Gaetz made good on his longstanding threat to topple McCarthy on Monday, going to the well of the House to trigger a “motion to vacate the chair,” setting a roughly two-day time limit for a test of the House leader’s support.
To succeed in stripping McCarthy of his gavel, Gaetz needs support from a simple majority of all House members who cast a yes or no vote — Republican and Democrat.
The backroom maneuvering is complicated, and potential scenarios are varied. If House Democrats led by Hakeem Jeffries were to vote in unity to oust McCarthy, Gaetz would then only need four other Republican hardliners to join him in the mutiny.
But Democrats could also come to the Republican speaker’s rescue — even without formally opposing his ouster. They could just sit out the removal vote, or vote “present” — lowering the number of overall votes McCarthy needs to reach a majority and providing a buffer against five or more of his GOP colleagues voting to remove him.
Read More: Republican Gaetz Moves to Formally Remove McCarthy as Speaker
Democrats could also join with the more than 200 solid McCarthy allies in the House to support parliamentary maneuvers to block the effort, such as laying the ouster on the table or referring it to a committee.
Democrats plan to meet early Tuesday to discuss the motion.
The motion to vacate dates to a parliamentary rules manual written by Thomas Jefferson. The tactic was last used to force a floor vote in 1910 against then-Speaker Joseph Cannon and failed.
But just the threat of being removed through this process has caused anxiety for more-recent GOP speakers, including John Boehner and Paul Ryan. In 2015, Boehner resigned when ultra-conservatives threatened an ouster attempt rather than rely on Democratic support to stay in power.
Gaetz’s announcement of his challenge to McCarthy on the House floor requires McCarthy to put the matter on the floor for consideration within two “legislative days.”
Legislative days typically line up to calendar days when the House is in session. But there is some opportunity for gaming the deadline, since they technically run from when a session is opened to adjournment. Speakers can — and have in the past — kept the same legislative day going by avoiding adjournment and could theoretically do so for weeks or even months.

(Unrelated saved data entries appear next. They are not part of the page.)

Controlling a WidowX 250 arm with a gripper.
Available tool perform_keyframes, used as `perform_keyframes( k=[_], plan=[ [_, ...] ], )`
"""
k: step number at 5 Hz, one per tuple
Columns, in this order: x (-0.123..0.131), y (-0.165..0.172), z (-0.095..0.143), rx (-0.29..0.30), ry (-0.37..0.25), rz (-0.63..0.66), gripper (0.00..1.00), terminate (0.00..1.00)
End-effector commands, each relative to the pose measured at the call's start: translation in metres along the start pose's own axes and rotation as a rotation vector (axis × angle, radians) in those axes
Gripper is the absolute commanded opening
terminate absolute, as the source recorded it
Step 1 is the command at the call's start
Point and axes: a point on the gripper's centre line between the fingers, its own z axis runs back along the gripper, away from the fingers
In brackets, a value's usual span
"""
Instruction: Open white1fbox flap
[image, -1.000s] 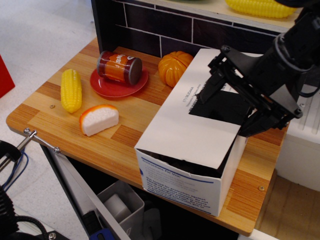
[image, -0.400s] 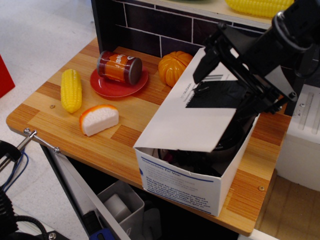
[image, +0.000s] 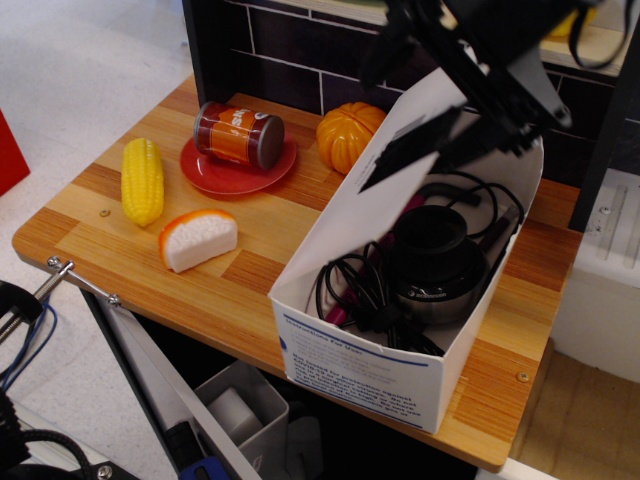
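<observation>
White box, flap raised and pinched by gripper; black appliance and cords exposed inside.

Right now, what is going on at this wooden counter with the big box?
The robot arm's black claw is lifting the long white cardboard flap of the large oblong white cardboard box. The flap stands raised along the box's left side, so the inside shows: a dark round appliance with a tangle of black cord. Whether the claw's jaws are closed on the flap is unclear.
</observation>
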Motion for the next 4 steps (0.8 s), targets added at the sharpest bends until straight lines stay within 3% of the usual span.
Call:
perform_keyframes(
  k=[1,4],
  plan=[
    [-0.008,0.042,0.010,-0.039,-0.046,-0.009,1.00,0.00],
    [-0.031,0.072,-0.040,-0.050,-0.135,-0.034,1.00,0.00]
  ],
)
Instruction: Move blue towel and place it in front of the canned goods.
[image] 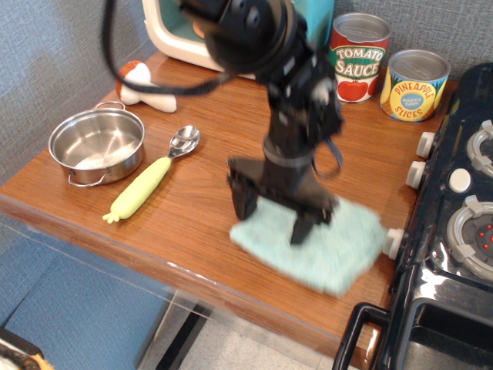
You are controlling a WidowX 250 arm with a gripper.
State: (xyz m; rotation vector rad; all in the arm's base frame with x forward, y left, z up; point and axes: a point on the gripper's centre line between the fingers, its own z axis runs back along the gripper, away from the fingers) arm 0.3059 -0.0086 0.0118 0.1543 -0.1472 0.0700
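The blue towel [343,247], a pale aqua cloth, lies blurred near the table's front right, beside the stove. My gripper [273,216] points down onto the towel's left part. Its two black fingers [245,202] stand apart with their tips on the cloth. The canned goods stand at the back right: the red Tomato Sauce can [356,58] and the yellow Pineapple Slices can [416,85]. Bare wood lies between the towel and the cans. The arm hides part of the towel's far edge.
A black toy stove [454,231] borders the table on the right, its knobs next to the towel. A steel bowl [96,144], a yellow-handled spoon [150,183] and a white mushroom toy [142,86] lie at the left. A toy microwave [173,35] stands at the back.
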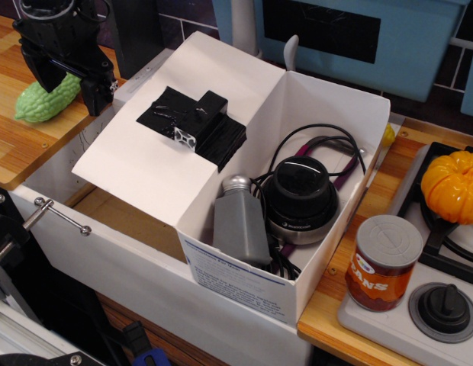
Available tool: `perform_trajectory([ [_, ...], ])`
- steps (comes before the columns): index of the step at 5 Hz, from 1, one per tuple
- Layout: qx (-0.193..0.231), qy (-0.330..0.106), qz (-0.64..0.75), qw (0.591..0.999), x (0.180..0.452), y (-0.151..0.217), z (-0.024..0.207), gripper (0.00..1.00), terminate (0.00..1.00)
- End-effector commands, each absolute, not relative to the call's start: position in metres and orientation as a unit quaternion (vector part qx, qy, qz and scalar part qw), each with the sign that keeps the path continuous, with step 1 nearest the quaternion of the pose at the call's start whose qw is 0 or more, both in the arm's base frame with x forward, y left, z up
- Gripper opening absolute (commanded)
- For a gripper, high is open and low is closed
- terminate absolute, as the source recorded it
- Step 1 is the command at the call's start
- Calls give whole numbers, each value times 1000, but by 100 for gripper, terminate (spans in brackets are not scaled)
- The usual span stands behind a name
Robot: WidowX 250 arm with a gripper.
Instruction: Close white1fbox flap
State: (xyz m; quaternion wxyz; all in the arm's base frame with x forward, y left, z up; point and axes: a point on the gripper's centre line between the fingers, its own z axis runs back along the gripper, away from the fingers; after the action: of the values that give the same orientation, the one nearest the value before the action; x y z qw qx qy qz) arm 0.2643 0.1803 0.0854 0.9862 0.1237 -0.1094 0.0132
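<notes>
Jaws parted and empty, upper left; flap [172,145] lies open just to their lower right, hinged along the box's [297,221] long edge beyond.

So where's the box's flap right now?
The flap stands open, leaning left off the white box, with the end effector at upper left beside a green toy.

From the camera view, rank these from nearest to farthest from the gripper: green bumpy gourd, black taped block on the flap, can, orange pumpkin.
Gripper is at top left.
1. Green bumpy gourd: right under the gripper, on the wooden counter.
2. Black taped block: on the open flap, to its right.
3. Can: lower right, beside the white1fbox.
4. Orange pumpkin: far right, on the stove.
</notes>
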Motion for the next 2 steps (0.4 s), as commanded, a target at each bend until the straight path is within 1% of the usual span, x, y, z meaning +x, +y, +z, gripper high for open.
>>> perform_trajectory([
  [1,124,-109,13,986,264,180,85,100,0],
  [2,111,-120,7,987,265,178,85,100,0],
])
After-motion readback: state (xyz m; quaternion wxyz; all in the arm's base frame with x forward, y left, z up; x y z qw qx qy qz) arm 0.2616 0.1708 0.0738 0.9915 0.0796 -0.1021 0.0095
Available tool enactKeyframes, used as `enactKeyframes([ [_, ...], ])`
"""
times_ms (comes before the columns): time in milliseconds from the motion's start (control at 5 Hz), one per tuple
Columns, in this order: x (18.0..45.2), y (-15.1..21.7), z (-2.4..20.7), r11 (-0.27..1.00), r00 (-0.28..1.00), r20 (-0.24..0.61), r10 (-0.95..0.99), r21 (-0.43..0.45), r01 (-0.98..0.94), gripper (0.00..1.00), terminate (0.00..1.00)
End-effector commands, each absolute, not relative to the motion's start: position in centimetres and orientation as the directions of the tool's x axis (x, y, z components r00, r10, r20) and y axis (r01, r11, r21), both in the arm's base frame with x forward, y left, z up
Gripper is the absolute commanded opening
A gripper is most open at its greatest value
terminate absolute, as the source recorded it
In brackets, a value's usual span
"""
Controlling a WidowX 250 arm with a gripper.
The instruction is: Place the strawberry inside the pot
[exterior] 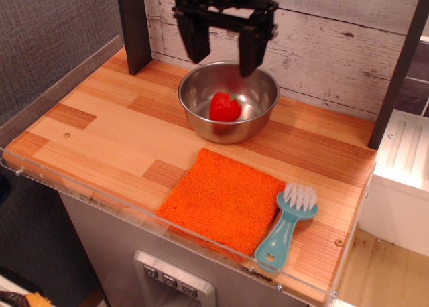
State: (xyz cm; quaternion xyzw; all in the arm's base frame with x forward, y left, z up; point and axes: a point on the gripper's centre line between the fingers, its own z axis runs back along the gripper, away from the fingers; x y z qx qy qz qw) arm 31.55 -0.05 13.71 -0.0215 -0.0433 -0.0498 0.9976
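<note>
The red strawberry point(224, 107) lies inside the shiny steel pot point(199, 123), near its middle. The pot stands on the wooden table at the back, in front of the white plank wall. My black gripper point(224, 57) hangs above the pot's back rim with its two fingers spread wide apart and nothing between them. It is open and clear of the strawberry.
An orange square cloth point(222, 199) lies in front of the pot. A teal brush point(288, 226) with white bristles lies at its right, near the front edge. A dark post point(134, 27) stands at the back left. A clear plastic lip runs along the table's front.
</note>
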Motion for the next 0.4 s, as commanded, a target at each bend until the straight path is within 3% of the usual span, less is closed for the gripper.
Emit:
enactKeyframes([
  [0, 31.04, 0.45, 15.71, 0.993, 0.984, 0.139, -0.108, -0.035, 0.114, 1.0, 0.0],
  [200, 31.04, 0.45, 15.71, 0.993, 0.984, 0.139, -0.108, -0.035, 0.114, 1.0, 1.0],
])
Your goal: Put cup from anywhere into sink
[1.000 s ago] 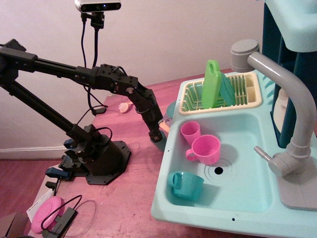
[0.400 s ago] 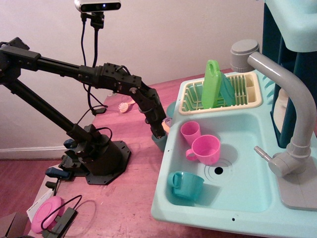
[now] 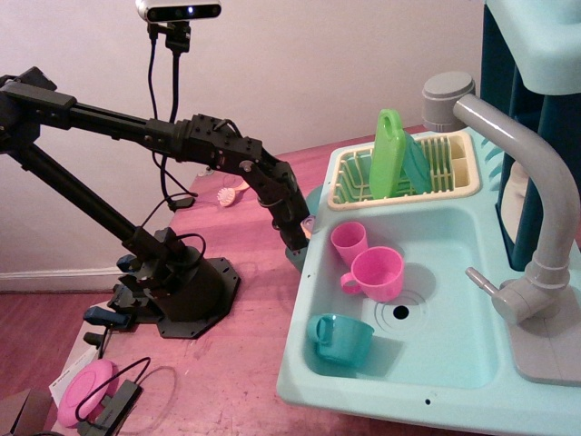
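The cup (image 3: pixel 296 259) is a small dull blue-teal cup right at the outer left rim of the sink (image 3: pixel 454 350). Only a sliver of it shows below my gripper (image 3: pixel 302 234). The gripper reaches down from the left, with its pinkish fingertips closed over the cup's rim. The sink is a pale aqua basin with a round drain hole (image 3: pixel 400 312) and a grey faucet (image 3: pixel 536 182) on its right.
Two pink mugs (image 3: pixel 349 242) (image 3: pixel 377 272) and a turquoise handled cup (image 3: pixel 342 338) sit in the basin. A yellow dish rack (image 3: pixel 454 177) with a green board (image 3: pixel 388 154) stands behind it. The arm's base (image 3: pixel 182 282) is at the left, and a small brush (image 3: pixel 231 193) lies behind the arm.
The gripper has moved right and slightly up toward the sink's left rim. The cup has shifted with it, and less of it shows.
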Motion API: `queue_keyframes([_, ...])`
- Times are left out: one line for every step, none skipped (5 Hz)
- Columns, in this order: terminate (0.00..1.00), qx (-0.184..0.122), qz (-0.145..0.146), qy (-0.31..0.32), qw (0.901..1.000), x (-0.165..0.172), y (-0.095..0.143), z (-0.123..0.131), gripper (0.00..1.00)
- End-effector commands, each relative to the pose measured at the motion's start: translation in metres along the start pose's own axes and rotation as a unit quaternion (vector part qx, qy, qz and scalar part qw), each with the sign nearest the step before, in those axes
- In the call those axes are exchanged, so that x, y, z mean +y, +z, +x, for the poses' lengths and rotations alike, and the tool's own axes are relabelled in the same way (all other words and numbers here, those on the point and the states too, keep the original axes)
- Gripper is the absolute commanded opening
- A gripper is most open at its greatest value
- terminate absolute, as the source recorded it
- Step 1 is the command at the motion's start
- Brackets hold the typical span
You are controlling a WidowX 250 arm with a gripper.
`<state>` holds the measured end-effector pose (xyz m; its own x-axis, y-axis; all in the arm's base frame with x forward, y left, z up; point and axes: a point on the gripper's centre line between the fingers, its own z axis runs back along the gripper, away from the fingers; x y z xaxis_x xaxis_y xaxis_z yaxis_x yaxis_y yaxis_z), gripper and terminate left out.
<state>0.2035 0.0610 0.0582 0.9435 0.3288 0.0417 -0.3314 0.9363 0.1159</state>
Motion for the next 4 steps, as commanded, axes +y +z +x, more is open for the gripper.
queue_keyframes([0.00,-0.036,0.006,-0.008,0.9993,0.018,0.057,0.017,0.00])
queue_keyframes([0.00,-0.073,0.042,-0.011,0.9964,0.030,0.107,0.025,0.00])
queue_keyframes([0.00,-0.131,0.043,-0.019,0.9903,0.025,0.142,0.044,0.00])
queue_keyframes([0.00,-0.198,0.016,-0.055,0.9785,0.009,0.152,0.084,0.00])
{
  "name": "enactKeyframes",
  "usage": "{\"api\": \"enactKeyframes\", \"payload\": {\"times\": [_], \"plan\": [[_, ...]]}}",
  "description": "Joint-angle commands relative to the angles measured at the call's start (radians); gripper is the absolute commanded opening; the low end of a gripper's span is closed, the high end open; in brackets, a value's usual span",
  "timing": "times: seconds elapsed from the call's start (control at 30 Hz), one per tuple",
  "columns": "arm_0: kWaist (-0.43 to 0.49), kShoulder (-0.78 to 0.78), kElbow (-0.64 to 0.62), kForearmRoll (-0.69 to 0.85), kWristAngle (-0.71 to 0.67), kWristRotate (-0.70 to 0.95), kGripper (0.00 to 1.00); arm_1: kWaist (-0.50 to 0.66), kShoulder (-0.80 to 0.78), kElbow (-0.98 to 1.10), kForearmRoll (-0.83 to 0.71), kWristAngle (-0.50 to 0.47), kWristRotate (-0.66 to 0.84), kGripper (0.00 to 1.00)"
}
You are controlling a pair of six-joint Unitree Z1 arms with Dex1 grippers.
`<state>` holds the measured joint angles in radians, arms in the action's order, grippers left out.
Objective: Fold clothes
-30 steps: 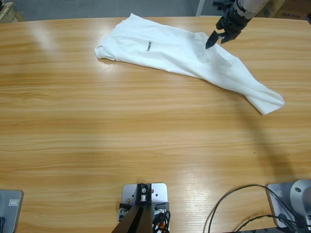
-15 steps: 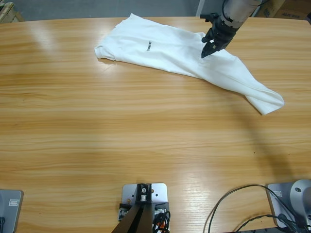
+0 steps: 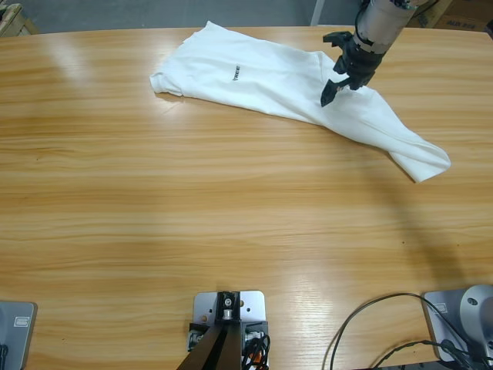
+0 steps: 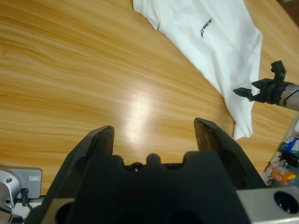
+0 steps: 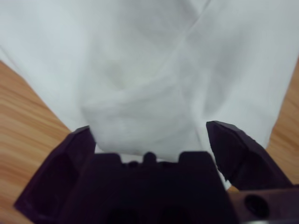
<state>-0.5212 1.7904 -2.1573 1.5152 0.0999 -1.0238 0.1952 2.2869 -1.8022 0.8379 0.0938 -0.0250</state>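
Because the white shirt (image 3: 293, 89) lies crumpled in a long diagonal band across the far side of the tabletop (image 3: 231, 231), chest lettering (image 3: 235, 73) up toward the far left and a narrow twisted end trailing toward the near right, it reads as unfolded and in want of spreading before any fold can be made; the right hand (image 3: 337, 83) hangs low over the middle of that band, its jaws apart with white cloth filling the space between them in its own wrist view, so it looks set to pinch a ridge of fabric, though whether the tips touch the cloth I cannot tell; nothing is clamped yet. The left hand (image 4: 154, 135) sits well back from the shirt, jaws apart and empty over bare wood, looking along the tabletop toward the lettered chest; likely it waits there so as not to crowd the other arm.

The tabletop is long, of pale varnished wood with streaky grain and bright glare patches; it carries only the shirt. Beyond its far edge lies grey floor; cartons show at the upper right corner, and some colourful packets (image 4: 280, 172) sit off the tabletop's edge in the left wrist view.
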Motion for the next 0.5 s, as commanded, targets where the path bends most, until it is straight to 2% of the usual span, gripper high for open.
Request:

If the motion to remove McCarthy passes, a interim speaker would preside over a new speaker election.
Just as in January, when it took 15 ballots to elect McCarthy, the House would accept nominations from both parties and take as many votes as necessary until someone wins a majority of members voting.
No other candidates have, for now, emerged publicly for McCarthy’s job, but the names of the No. 2 House Republican, Steve Scalise of Louisiana, and the No. 3 Republican, Tom Emmer of Minnesota, have been raised.
Also, nothing prevents McCarthy from running again.